Nomination d'un médiateur

Par ailleurs, la ministre propose "la nomination d'un médiateur qui pourrait explorer et faire converger les différentes solutions au service de ce patrimoine remarquable". Et Audrey Azoulay assure que son ministère aura "à cœur d'accompagner la ville de Lyon, la Métropole et la Région pour faciliter les évolutions et les changements qui apparaîtront nécessaires".

Elle évoque la nécessité de faire appel au partenariat privé. À ce propos, les industriels textiles de la région réfléchissent, dans le cadre du syndicat Unitex, à la création d'une fondation abritée, qui pourrait collecter au moins un million d'euros.

"Une première étape consiste à assurer l'année 2016 et j'espère que les pouvoirs publics accompliront leur devoir ", précisait récemment Grégoire Giraud, vice-président d'Unitex. "Ce qui nous laissera ensuite quelques mois pour faire du musée un des éléments porteurs de la ville. Je me battrai pour apporter des idées".

Lire aussi : G. Giraud : "Nous créerons une fondation pour le musée des Tissus"

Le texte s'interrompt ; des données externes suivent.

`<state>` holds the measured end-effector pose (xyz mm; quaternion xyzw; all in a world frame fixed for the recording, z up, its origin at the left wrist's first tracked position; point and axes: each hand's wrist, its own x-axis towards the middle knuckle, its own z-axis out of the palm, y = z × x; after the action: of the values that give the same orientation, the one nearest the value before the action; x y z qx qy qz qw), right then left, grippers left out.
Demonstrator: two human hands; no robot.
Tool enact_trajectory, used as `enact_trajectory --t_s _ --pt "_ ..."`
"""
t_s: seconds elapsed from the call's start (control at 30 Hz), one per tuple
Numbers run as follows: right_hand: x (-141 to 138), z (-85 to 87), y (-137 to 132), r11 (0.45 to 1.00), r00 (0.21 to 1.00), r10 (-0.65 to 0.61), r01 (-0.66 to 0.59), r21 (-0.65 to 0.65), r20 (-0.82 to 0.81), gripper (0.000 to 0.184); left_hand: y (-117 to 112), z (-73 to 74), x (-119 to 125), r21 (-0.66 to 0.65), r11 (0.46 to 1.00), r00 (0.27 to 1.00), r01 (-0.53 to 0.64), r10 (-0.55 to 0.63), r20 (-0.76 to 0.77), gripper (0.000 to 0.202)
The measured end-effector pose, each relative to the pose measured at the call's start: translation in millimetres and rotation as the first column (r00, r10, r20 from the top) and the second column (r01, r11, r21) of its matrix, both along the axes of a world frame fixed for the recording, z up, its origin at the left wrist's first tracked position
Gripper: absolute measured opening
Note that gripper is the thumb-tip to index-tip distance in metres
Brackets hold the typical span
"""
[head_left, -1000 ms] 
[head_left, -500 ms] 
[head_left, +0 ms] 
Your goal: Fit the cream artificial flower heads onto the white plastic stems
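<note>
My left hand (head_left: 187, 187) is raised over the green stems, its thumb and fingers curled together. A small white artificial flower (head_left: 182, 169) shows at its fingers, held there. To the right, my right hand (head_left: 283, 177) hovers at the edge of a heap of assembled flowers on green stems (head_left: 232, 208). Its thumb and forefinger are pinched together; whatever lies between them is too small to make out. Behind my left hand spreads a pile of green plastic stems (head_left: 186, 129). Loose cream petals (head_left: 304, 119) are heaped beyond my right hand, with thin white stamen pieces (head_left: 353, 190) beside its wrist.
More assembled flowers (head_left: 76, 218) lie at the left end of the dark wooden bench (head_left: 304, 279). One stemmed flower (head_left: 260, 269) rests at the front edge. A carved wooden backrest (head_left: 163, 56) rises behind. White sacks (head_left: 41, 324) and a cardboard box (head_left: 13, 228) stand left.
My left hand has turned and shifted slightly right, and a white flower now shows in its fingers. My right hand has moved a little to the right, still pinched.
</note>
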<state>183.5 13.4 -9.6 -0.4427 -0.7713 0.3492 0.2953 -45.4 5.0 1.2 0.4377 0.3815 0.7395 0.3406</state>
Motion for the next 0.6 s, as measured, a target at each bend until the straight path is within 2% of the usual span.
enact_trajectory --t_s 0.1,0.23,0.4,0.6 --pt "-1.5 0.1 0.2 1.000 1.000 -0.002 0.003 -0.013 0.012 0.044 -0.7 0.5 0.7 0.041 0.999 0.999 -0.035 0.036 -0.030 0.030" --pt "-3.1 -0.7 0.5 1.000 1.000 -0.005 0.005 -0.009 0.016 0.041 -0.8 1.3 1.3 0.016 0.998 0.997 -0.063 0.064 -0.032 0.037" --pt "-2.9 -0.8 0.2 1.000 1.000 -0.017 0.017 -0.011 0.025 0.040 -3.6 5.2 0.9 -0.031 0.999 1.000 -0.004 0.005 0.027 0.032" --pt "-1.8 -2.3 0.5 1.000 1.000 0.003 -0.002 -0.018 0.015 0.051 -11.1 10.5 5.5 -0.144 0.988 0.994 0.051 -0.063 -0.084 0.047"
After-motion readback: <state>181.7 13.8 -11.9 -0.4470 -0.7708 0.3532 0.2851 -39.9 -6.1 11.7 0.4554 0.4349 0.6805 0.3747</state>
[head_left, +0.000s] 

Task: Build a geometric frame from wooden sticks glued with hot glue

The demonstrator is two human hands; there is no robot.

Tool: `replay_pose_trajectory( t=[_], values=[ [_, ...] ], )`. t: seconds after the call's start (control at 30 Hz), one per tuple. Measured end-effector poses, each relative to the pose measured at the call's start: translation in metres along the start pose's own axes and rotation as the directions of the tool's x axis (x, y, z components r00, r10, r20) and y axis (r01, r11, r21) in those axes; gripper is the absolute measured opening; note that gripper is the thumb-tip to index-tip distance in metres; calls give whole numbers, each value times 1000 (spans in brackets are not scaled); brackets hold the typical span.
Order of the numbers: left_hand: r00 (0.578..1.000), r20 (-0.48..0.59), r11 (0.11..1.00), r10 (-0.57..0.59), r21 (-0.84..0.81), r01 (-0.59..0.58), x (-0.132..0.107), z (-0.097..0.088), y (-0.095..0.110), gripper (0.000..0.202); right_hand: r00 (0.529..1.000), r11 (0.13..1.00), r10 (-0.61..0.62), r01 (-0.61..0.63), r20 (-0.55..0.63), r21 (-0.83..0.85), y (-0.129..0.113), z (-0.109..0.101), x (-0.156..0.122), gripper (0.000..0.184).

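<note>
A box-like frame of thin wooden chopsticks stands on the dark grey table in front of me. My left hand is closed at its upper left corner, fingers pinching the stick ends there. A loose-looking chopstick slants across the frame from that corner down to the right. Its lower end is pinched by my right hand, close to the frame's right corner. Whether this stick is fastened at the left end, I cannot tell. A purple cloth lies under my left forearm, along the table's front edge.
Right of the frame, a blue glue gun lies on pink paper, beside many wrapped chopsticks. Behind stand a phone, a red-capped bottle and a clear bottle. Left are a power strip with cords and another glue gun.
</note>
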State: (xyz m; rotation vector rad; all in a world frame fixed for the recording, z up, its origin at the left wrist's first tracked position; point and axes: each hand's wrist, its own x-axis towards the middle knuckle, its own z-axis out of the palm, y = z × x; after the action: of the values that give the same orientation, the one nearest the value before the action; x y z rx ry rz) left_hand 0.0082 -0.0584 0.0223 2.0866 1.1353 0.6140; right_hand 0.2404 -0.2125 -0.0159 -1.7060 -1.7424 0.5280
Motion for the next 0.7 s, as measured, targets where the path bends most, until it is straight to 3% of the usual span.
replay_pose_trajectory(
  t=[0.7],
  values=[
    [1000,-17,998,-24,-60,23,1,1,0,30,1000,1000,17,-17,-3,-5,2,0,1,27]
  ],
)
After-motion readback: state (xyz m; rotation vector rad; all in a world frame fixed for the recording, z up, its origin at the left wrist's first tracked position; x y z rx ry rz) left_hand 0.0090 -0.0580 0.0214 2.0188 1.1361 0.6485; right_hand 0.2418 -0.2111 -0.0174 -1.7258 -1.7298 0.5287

L'appel du Préfet à la CCI

Les partenaires doivent se retrouver une nouvelle fois le 29 mars prochain. En attendant le Préfet appelle la CCI "à la sagesse et au sens de ses responsabilités" et lui demande de "décaler sa décision ou l'effet de sa décision à la fin de l'année 2016, temps nécessaire pour mettre en place la nouvelle gouvernance et son financement". Le représentant de l'Etat fait remarquer que le processus de fermeture "ne permettra aucune économie en 2016 puisque le licenciement de plus de 20 personnes coûterait 1,3 million d'euros".